Fenomena lainnya adalah, ada yang shalat sebatas gerakan dan ucapan, tidak tahu esensi shalat sebagai permohonan doa, dan dengan siapa dia berhadapan.
“Jika demikian, tentu sulit menghadirkan khusyuk.
Khusyuk itu hadirkan niat dan motivasi ingin bertemu dengan Rab, adukan masalah kita kpd-Nya dengan harapan diterima. Hadirkan kefahaman hakikat shalat. Hadirkan kewibawaan Allah dalam shalat,” katanya.
‎‎
Pada pengajian dengan tema, “Akhlak dalam Beribadah” itu, Tgk Fakhruddin yang juga Dosen Fakultas Dakwah dan Komunikasi UIN Ar-Raniry ini turut menjelaskan ibadah sebagai bentuk “Pengabdian kepada Allah” dan tata caranyapun harus sesuai dengan keketatapan Allah SWT.
‎
Pertama, Ikhlas.
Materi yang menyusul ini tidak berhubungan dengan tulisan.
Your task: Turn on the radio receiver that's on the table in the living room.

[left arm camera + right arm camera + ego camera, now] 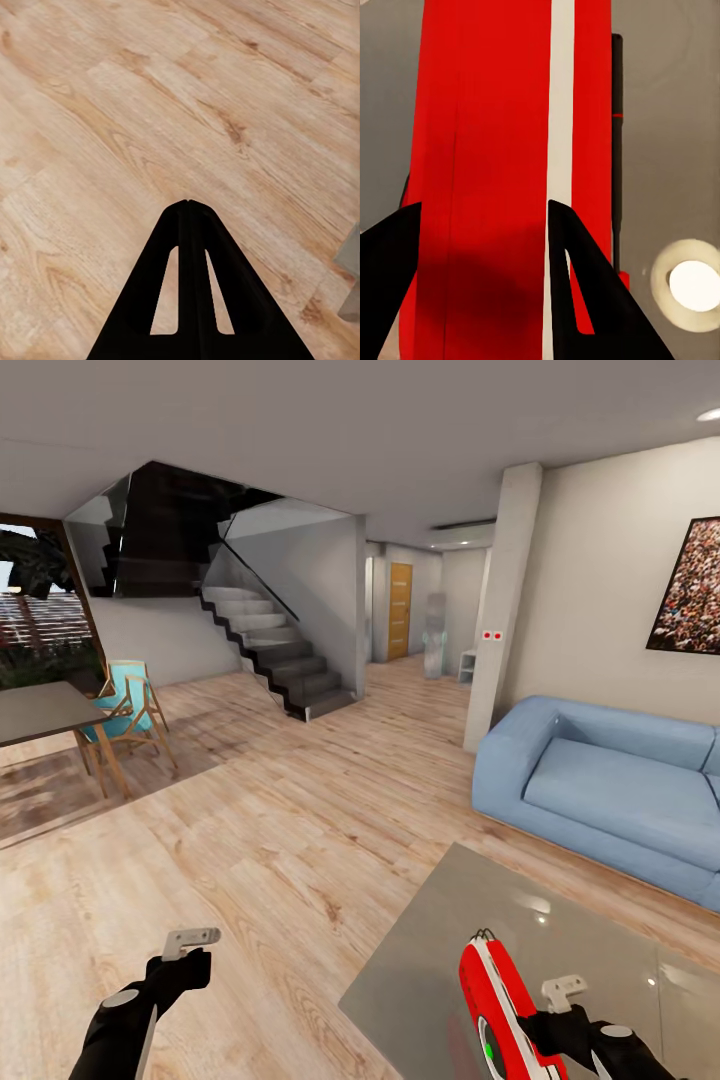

Setiap amal ibadah tergantung kepada niatnya. Ibadah apapun yang tidak didasari niat ikhlas karena Allah, tidaklah diterima Allah.
Allah SWT berfirman yang artinya: Padahal mereka tidak disuruh kecuali supaya menyembah Allah dengan memurnikan ketaatan kepada-Nya dalam (menjalankan) agama dengan lurus (Ihklas). (QS. Al Bayinnah : 5).
Diungkapkannya, sampai-sampai takutnya ibadah tidak ikhlas karena Allah, Umar bin Khattab selalu berdoa kepada Allah agar menjadikan amalnya yang saleh dan selalu ikhlas, tanpa ada kepentingan yang lain, selain Allah.
“Berbeda dengan kita, yang sering amal tidak saleh dan kalaupun ada yang amal baik, sering tidak ikhlas karena Allah. Niat tentu harus kita perbaiki dan sering-sering kita berdoa kepada Allah sehingga pelan-pelan muncul keihklasan,” terangnya.
Kedua, sesuai dengan ajaran Islam. Ibadah yang tidak sesuai dengan tuntunan Allah SWT, Rasulullah SAW dan Khulafa’ur Rasyidin disebut menambah-nambah ajaran Islam dan merupakan dosa besar karena sama saja menganggap agama Islam belum sempurna sehingga ia menambah-nambahkannya.
Ketiga, tunduk dan patuh kepada Allah.
Tidak dianggap beradab jika kita kufur nikmat dan tidak mensyukurinya, dan ingkari kebaikan-kebaikan Allah kepada kita selama ini.
“Seorang muslim sadar betul Allah Maha Mengetahui tindak tanduk setiap hambanya, semua dalam jangkauan ilmu Allah. Akan hadirkan bahwa Allah itu berwibawa dalam hidup kita. Maka kita akan malu kalau bermaksiat‎, dan takut langsung kena azab Allah,” terangnya.